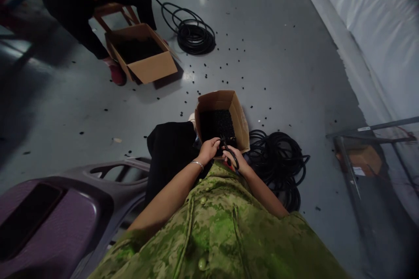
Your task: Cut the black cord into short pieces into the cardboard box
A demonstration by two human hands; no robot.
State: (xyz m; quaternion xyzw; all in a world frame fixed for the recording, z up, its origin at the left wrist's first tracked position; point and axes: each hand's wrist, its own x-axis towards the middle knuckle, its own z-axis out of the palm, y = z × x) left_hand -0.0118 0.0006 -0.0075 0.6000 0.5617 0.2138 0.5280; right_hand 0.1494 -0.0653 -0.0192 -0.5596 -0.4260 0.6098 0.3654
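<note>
Over the near edge of an open cardboard box [241,122], my two hands work close together. My right hand [240,161] is closed round a pair of dark-handled scissors [233,157], whose blades point up and left over the box. Just left of the blades, my left hand [208,150] is closed in a pinch; what its fingers hold is too dark and small to make out. Many small black pieces [222,120] fill the bottom of the box. Beside it on the right lies a tangled heap of black hose or cable [278,157].
Another person sits at upper left behind a second cardboard box [153,67] of dark contents. A black coil [196,37] lies near them. Small black bits are scattered over the grey floor [288,78]. A purple chair [65,226] bearing a phone [31,216] stands left; a metal frame [376,128] stands right.
</note>
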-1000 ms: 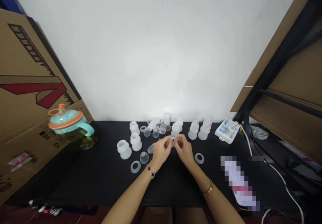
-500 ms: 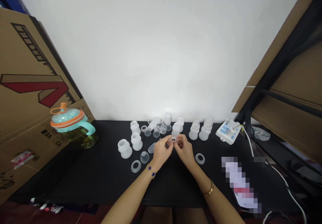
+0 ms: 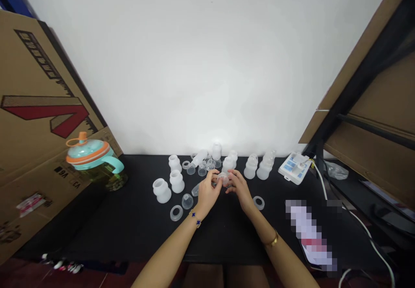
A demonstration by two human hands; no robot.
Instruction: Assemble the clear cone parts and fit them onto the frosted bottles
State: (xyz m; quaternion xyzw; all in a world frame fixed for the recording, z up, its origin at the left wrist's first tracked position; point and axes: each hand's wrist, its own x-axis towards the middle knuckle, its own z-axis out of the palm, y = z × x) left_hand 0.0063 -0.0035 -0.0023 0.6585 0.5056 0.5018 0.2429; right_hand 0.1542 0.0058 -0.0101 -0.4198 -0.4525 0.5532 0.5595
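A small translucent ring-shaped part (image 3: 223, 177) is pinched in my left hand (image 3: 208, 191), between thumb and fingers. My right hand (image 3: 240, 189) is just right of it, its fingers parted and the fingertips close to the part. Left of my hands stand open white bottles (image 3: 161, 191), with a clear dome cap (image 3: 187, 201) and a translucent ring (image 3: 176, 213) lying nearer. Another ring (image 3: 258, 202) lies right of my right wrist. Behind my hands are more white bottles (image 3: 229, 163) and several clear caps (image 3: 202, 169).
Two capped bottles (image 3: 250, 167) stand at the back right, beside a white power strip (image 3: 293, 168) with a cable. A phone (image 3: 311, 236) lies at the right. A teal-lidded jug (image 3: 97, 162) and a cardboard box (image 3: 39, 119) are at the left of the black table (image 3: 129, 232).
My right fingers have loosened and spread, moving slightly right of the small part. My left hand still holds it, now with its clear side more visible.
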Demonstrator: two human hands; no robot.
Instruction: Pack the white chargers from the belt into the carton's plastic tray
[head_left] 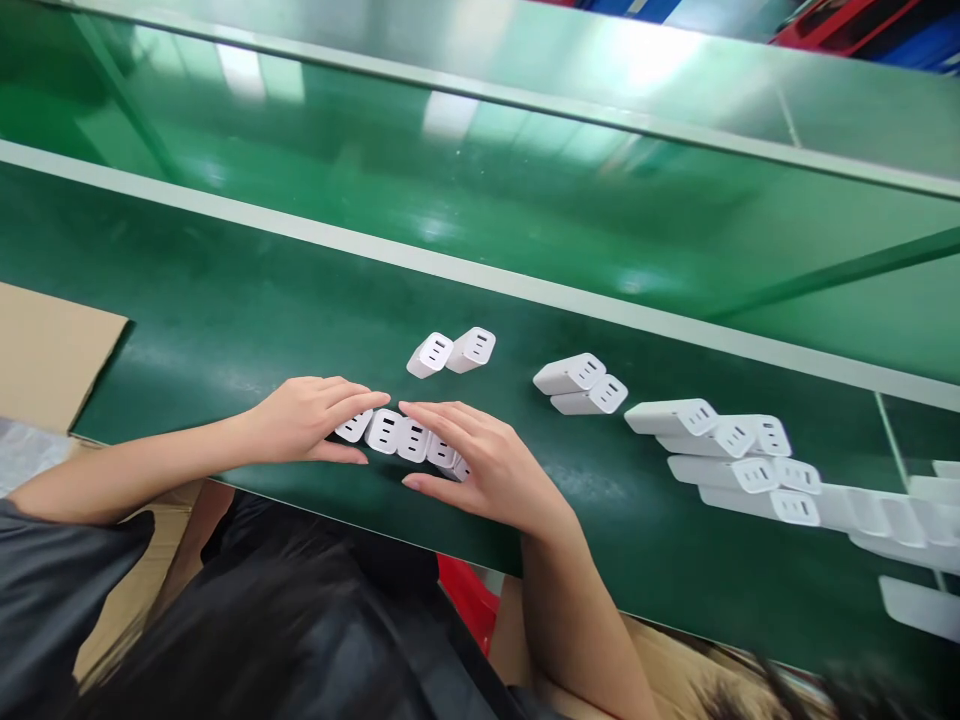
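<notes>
Several white chargers (385,431) with dark port slots stand side by side in a short row near the table's front edge. My left hand (315,420) curls round the leftmost charger (354,427), thumb in front and fingers behind. At the other end, my right hand (480,460) wraps the rightmost chargers, partly covering them. Just beyond the row, two more white chargers (474,349) lean together on the green surface.
To the right lie a stacked pair of chargers (576,375) and a larger spread of chargers (739,436). Cardboard (56,350) sits at the left. A pale rail (450,262) runs behind, along the green table (225,300).
</notes>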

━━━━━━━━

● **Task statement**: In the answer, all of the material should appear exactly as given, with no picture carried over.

● **Written response**:
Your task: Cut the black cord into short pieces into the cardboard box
A demonstration by two human hands; no robot.
State: (xyz m; quaternion xyzw; all in a world frame fixed for the recording, z up, its origin at the left wrist's first tracked position; point and axes: each hand's wrist, its own x-axis towards the middle knuckle, its own z-axis out of the palm, y = z × x) left_hand -0.0118 0.0006 -0.0075 0.6000 0.5617 0.2138 0.5280; right_hand 0.1494 -0.0653 -0.0192 -0.5596 -0.4260 0.6098 0.3654
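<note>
Over the near edge of an open cardboard box [241,122], my two hands work close together. My right hand [240,161] is closed round a pair of dark-handled scissors [233,157], whose blades point up and left over the box. Just left of the blades, my left hand [208,150] is closed in a pinch; what its fingers hold is too dark and small to make out. Many small black pieces [222,120] fill the bottom of the box. Beside it on the right lies a tangled heap of black hose or cable [278,157].
Another person sits at upper left behind a second cardboard box [153,67] of dark contents. A black coil [196,37] lies near them. Small black bits are scattered over the grey floor [288,78]. A purple chair [65,226] bearing a phone [31,216] stands left; a metal frame [376,128] stands right.
</note>
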-1000 ms: 
-500 ms: 
+0 ms: 
A demonstration by two human hands; no robot.
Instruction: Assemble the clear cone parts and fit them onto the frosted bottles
State: (xyz m; quaternion xyzw; all in a world frame fixed for the recording, z up, its origin at the left wrist's first tracked position; point and axes: each hand's wrist, its own x-axis towards the middle knuckle, its own z-axis out of the palm, y = z × x) left_hand 0.0063 -0.0035 -0.0023 0.6585 0.5056 0.5018 0.2429; right_hand 0.1542 0.0058 -0.0101 -0.4198 -0.4525 0.5532 0.5595
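A small translucent ring-shaped part (image 3: 223, 177) is pinched in my left hand (image 3: 208, 191), between thumb and fingers. My right hand (image 3: 240, 189) is just right of it, its fingers parted and the fingertips close to the part. Left of my hands stand open white bottles (image 3: 161, 191), with a clear dome cap (image 3: 187, 201) and a translucent ring (image 3: 176, 213) lying nearer. Another ring (image 3: 258, 202) lies right of my right wrist. Behind my hands are more white bottles (image 3: 229, 163) and several clear caps (image 3: 202, 169).
Two capped bottles (image 3: 250, 167) stand at the back right, beside a white power strip (image 3: 293, 168) with a cable. A phone (image 3: 311, 236) lies at the right. A teal-lidded jug (image 3: 97, 162) and a cardboard box (image 3: 39, 119) are at the left of the black table (image 3: 129, 232).
My right fingers have loosened and spread, moving slightly right of the small part. My left hand still holds it, now with its clear side more visible.
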Demonstrator: two human hands; no robot.
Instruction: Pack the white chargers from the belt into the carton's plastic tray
[head_left] 
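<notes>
Several white chargers (385,431) with dark port slots stand side by side in a short row near the table's front edge. My left hand (315,420) curls round the leftmost charger (354,427), thumb in front and fingers behind. At the other end, my right hand (480,460) wraps the rightmost chargers, partly covering them. Just beyond the row, two more white chargers (474,349) lean together on the green surface.
To the right lie a stacked pair of chargers (576,375) and a larger spread of chargers (739,436). Cardboard (56,350) sits at the left. A pale rail (450,262) runs behind, along the green table (225,300).
</notes>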

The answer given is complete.